The couple are also wanted for questioning in the case of Alex Odeh, an Arab Anti-Discrimination Committee official killed in 1985 in Santa Ana, California.

The Mannings were active in the Jewish Defense League in the United States. Soon afterward, they immigrated to Israel.

The High Court president, Justice Meir Shamgar, ordered a second hearing before an expanded five-justice bench to focus on Rochelle Manning’s argument that she should not be extradited because she has already stood trial in the United States on charges of having killed the secretary.

The previous trial resulted in a hung jury, but U.S. officials want to retry the case.

Rochelle Manning claims the request should be canceled on the grounds of double jeopardy, but U.S. law does not prohibit filing an additional indictment on the same charges in the case of a hung jury.
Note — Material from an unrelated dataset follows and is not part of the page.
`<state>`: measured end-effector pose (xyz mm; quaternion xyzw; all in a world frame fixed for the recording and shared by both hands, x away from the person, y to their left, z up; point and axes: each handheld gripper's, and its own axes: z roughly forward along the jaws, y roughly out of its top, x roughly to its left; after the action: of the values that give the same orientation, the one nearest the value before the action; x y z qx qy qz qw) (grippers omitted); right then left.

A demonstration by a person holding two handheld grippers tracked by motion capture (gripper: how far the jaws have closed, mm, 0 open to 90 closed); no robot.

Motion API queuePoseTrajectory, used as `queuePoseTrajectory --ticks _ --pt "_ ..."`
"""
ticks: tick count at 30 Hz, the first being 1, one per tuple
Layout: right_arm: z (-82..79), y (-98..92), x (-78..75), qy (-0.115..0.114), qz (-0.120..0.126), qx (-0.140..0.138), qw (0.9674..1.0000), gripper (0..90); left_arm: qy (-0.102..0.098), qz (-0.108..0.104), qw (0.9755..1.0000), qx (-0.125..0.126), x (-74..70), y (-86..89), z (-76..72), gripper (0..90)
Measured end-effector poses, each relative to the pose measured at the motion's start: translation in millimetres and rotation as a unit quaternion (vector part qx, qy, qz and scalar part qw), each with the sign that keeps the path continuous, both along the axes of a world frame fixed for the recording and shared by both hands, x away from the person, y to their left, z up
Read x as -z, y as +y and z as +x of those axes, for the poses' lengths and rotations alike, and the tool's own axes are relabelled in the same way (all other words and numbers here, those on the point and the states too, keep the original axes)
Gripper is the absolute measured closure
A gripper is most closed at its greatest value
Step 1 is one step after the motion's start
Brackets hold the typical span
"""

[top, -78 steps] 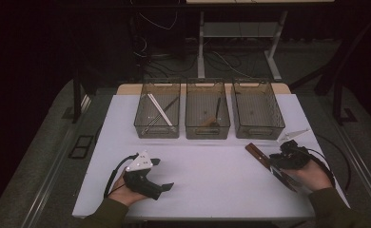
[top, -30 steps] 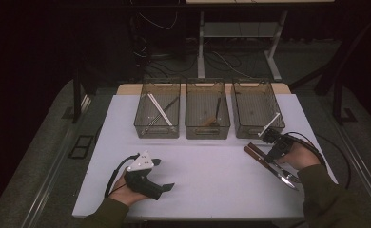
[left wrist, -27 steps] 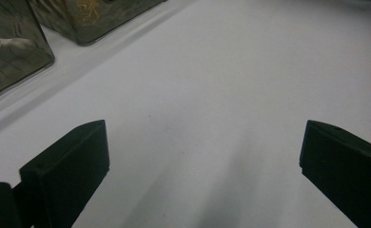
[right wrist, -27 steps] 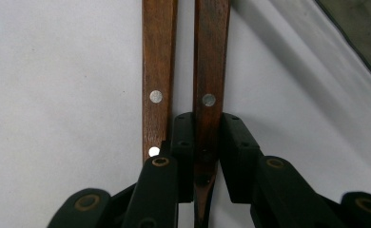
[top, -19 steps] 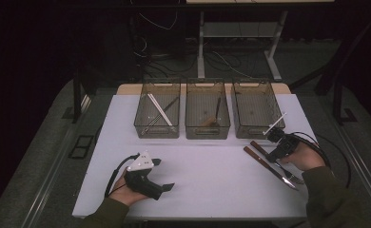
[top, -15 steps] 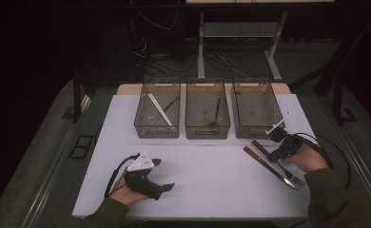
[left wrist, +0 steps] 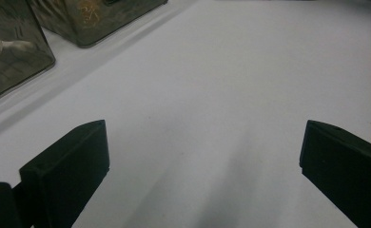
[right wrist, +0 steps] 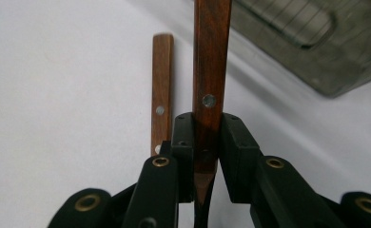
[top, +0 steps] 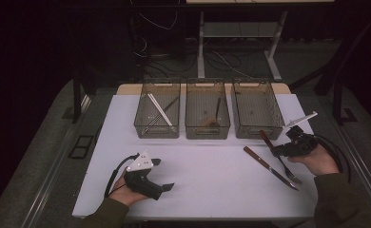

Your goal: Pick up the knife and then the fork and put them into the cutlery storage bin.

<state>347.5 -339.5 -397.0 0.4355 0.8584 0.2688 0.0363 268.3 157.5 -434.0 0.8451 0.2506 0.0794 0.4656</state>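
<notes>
Your right gripper (right wrist: 207, 156) clamps a wooden handle (right wrist: 211, 61) of cutlery, its long axis running straight out from the jaws toward the right-hand bin (top: 257, 110). That bin lies just ahead, and your left gripper (top: 148, 183), jaws wide and empty, rests well away.

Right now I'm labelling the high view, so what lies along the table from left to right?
Left tool → left bin → middle bin → right bin → wooden-handled fork on the table → right tool, shut on a wooden-handled utensil.

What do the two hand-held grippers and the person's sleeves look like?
Both are black. The left hand-held gripper carries a grey three-cornered plate and a looping black cable. The right hand-held gripper has a similar plate, brass-coloured screws and black cables. The sleeves are dark olive.
</notes>
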Motion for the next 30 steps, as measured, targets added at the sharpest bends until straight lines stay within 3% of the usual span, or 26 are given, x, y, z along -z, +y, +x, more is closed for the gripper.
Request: queuePoseTrajectory --ticks 10,19,30 --pt "-5.6 -11.5 -7.2 -0.054 0.056 0.025 0.9967 77.3 -0.001 -0.004 1.0 -0.002 -0.3 0.5 -0.1 1.4" --pt "-7.1 -18.4 -11.3 -0.104 0.097 0.048 0.9887 77.3 -0.001 -0.004 1.0 -0.002 -0.1 0.6 0.2 1.4" --pt "-7.7 -18.7 -13.1 -0.14 0.123 0.064 0.9804 77.3 0.0 -0.005 1.0 -0.004 0.1 0.5 0.4 1.4"
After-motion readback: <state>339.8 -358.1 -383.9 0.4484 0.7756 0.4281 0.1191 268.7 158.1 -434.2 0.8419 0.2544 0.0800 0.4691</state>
Israeli law differs.

Shamgar said the issue deserved a second, deeper examination of the issue.

Shamgar’s decision is described here as unprecedented, since it is the first time in Israel’s history that a second hearing has been ordered following a previous High Court decision to uphold a district court’s extradition decision.

The prior hearing was before a smaller, three-justice panel.

Rochelle Manning’s lawyer, Yair Golan, told the Jewish Telegraphic Agency that Shamgar had agreed with him that “this is a precedent-setting question” that merits closer legal scrutiny.

But Shamgar rejected a request by Robert Manning, who has never stood trial for the bombing, to permit new evidence to be presented against his extradition.

The Jerusalem District Court had ruled the couple extraditable, despite a protest from a wide section of the Orthodox public in Israel.

Supporters of the Mannings have argued emotionally that the Orthodox couple should not be extradited since “the state should not hand over Jews for trial by non-Jews abroad.”

(Contributing to this report was JTA correspondent Cynthia Mann in Jerusalem.)